Het Tet-Offensief
De vier sterren generaal Vo Nguyen Giap had de leiding over het Noord-Vietnamese leger van de jaren ’40 tot aan hun triomfante binnentocht in Saigon in 1975. Hij bezat volgens velen een van de beste tactische breinen van de eeuw, en zijn tactiek om superieure vijanden te verslaan bestond uit het voorkomen van een directe confrontatie en door middel van onverwachte aanvallen voornamelijk demoraliserende schade toe te brengen.
Het Tet-Offensief
De vier sterren generaal Vo Nguyen Giap had de leiding over het Noord-Vietnamese leger van de jaren ’40 tot aan hun triomfante binnentocht in Saigon in 1975. Hij bezat volgens velen een van de beste tactische breinen van de eeuw, en zijn tactiek om superieure vijanden te verslaan bestond uit het voorkomen van een directe confrontatie en doo middel van onverwachte aanvallen voornamelijk demoraliserende schade toe te brengen.
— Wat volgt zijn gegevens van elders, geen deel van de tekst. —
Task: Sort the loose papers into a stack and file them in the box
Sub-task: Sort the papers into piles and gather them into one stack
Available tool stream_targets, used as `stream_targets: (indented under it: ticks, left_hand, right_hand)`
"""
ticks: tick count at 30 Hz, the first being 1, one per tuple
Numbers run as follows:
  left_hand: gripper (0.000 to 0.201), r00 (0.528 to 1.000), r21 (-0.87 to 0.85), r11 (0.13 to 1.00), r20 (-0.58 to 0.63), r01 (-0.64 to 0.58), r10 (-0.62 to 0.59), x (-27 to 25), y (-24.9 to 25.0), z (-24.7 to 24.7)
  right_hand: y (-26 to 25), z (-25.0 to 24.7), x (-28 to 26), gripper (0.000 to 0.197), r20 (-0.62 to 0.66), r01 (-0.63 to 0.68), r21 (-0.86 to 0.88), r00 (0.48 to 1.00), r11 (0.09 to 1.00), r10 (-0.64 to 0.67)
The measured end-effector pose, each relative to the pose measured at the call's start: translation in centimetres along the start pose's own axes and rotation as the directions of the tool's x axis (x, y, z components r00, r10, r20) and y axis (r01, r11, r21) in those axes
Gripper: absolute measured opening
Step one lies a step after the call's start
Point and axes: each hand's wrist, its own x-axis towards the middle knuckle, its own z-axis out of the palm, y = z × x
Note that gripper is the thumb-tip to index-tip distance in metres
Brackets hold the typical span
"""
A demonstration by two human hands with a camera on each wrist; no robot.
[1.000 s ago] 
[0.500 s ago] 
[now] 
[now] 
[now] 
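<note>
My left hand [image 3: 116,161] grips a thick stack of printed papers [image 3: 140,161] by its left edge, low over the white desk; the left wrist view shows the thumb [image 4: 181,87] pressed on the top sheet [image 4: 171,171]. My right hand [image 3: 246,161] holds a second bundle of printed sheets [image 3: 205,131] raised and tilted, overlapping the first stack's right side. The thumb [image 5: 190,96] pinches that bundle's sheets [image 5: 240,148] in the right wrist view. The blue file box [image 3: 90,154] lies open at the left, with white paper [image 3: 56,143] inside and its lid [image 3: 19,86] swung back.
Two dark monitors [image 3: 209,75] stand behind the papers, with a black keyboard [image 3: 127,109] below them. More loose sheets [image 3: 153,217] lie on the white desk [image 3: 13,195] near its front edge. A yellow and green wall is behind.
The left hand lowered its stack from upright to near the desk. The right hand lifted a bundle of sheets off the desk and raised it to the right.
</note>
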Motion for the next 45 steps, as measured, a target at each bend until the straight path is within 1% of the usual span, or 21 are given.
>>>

Giap had zich in 1944 al bewezen, toen hij zijn minuscule eenheid op een Franse basis in Indochina afstuurde. Hij viel aan op kerstavond en behaalde een grote overwinning. In 1968 besloot de general een gigantische verrassingsaanval tegen de Amerikanen en Zuid-Vietnamezen uit te voeren op oudejaarsavond. Door heel Vietnam werden provinciehoofdsteden veroverd, garnizoenen aangevallen en zelfs werd de Amerikaanse ambassade in Saigon binnengevallen. Het aantal Noord-Vietnamese slachtoffers was gigantisch maar het had de Amerikanen een enorme klap toegebracht zowel militair als op het gebied van reputatie. Het tij van de oorlog was gekeerd.
Het plan
Giap was bereid een gok te wagen. Zijn divisies waren in de pan gehakt waar zij de Amerikanen tegen kwamen in conventionele oorlogssituaties en de Vietcong werden terug gedreven. Men was in Hanoi goed op de hoogte van de groeiende Amerikaanse vredesdemonstraties en wat een invloed de oorlog had op de Amerikaanse samenleving. Wat Giap nodig had was een sterke aanval die Amerika’s wil om de oorlog door te zetten zou breken en de legitimiteit van de regering in Saigon voor eens en altijd zou ondermijnen. Tijd was echter niet aan zijn kant. De Noord-Vietnamezen waren er weliswaar zeker van dat de Amerikanen zich vroeg of laat zouden terugtrekken, maar hoe langer het duurde hoe sterker de regering in Saigon werd. Als Amerika nog veel langer zou blijven zouden de Noord-Vietnamezen niet meer opgewassen zijn tegen de Zuid-Vietnamezen.Giap had een snelle en beslissende overwinning op het oog, nog voor de Amerikaanse presidentsverkiezingen in 1968.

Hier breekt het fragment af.